Set down the lines of the data exactly, starting at the first and stopping after the line containing "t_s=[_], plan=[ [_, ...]".

------------------------------------------------------------

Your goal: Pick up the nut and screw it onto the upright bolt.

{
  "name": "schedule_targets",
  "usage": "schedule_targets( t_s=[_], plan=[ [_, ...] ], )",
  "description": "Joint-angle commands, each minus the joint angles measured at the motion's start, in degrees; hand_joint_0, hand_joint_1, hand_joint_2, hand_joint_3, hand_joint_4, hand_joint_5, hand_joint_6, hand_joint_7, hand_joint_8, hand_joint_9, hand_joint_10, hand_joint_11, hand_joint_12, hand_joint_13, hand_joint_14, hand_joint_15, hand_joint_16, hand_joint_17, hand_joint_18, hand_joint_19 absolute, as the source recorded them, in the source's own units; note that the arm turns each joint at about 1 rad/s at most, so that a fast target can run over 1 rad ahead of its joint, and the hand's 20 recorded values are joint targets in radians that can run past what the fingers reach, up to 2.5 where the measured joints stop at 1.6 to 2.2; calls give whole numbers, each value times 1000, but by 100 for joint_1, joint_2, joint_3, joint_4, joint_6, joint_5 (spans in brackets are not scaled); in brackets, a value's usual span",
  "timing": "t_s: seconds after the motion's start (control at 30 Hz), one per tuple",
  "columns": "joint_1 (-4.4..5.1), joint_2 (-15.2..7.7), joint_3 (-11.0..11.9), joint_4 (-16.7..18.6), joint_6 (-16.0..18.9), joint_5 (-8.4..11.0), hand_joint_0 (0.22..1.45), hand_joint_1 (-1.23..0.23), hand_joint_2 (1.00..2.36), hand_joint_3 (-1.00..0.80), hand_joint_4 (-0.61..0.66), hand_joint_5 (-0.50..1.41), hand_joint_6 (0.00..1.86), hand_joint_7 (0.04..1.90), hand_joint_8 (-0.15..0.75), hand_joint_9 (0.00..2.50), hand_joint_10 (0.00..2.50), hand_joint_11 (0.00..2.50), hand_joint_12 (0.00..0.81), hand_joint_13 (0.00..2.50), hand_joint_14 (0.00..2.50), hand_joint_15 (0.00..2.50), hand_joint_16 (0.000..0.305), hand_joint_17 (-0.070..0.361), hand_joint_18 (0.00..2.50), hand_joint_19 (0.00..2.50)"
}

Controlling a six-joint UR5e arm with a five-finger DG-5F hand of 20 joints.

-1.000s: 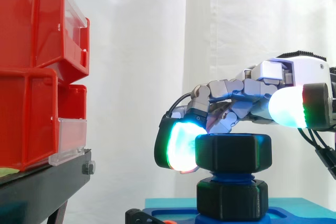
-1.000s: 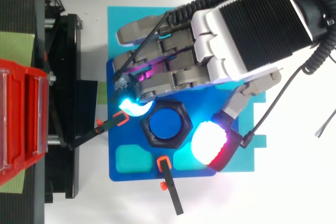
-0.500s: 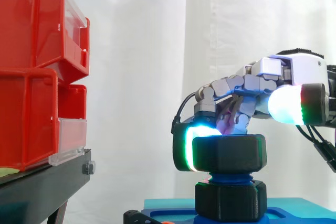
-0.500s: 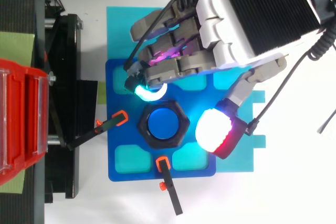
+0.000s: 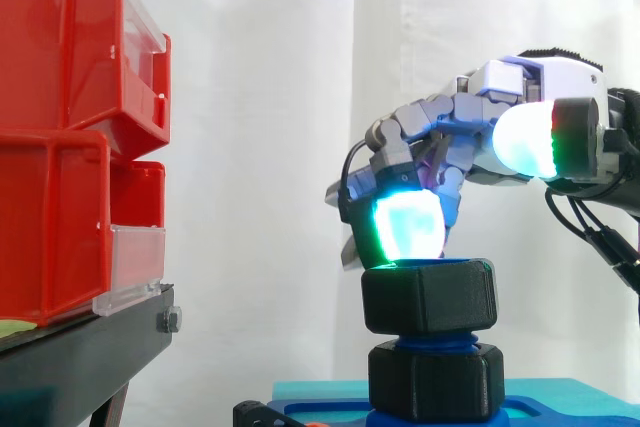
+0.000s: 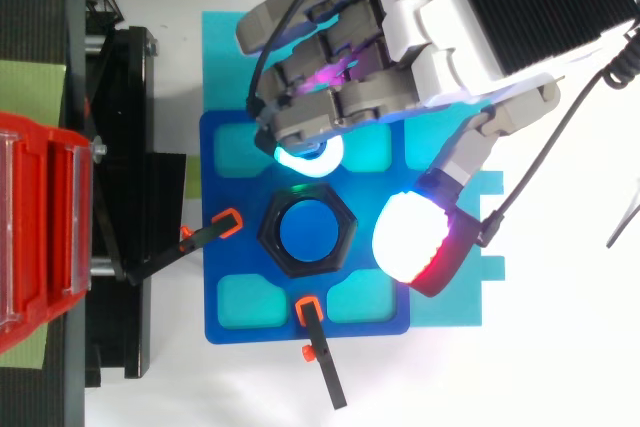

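Nut (image 5: 428, 296) sits level on the upright blue bolt (image 6: 308, 233). A band of blue thread shows between it and the black hex collar (image 5: 435, 383) at the bolt's foot.

Hand (image 5: 470, 132) hovers over it, holding nothing. Fingers are loosely bent downward, thumb splayed well apart from them. In the side view the cyan-green fingertip (image 5: 405, 228) hangs right at the nut's top rim. The top view puts it just beside one flat of the nut with a thin gap, its green glow reflected on the rim. Thumb pad (image 6: 412, 243), white with a red edge, is on another side of the nut and well above it. Arm comes in from the right in the side view, from the top right in the top view.

Bolt stands mid-way on a blue fixture plate (image 6: 215, 277). The plate has shallow teal pockets (image 6: 248, 299) around the bolt; the ones in sight show bare floors. Two black clamps (image 6: 228, 225) have their orange tips on the plate, one from the stand side, one from the lower edge of the top view. The plate lies on a lighter cyan sheet (image 6: 225, 42) on the white table (image 6: 560, 367).

Off to the side, red bins (image 5: 55, 57) with clear front lips are stacked two high on the black stand (image 5: 80, 357). Can't tell what's inside them from either view. White curtain (image 5: 270, 97) behind.
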Motion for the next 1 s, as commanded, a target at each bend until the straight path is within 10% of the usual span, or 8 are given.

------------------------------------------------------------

=== Result of this exercise ===
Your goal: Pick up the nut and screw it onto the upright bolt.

{
  "name": "schedule_targets",
  "usage": "schedule_targets( t_s=[_], plan=[ [_, ...] ], )",

No more output is required for the exercise.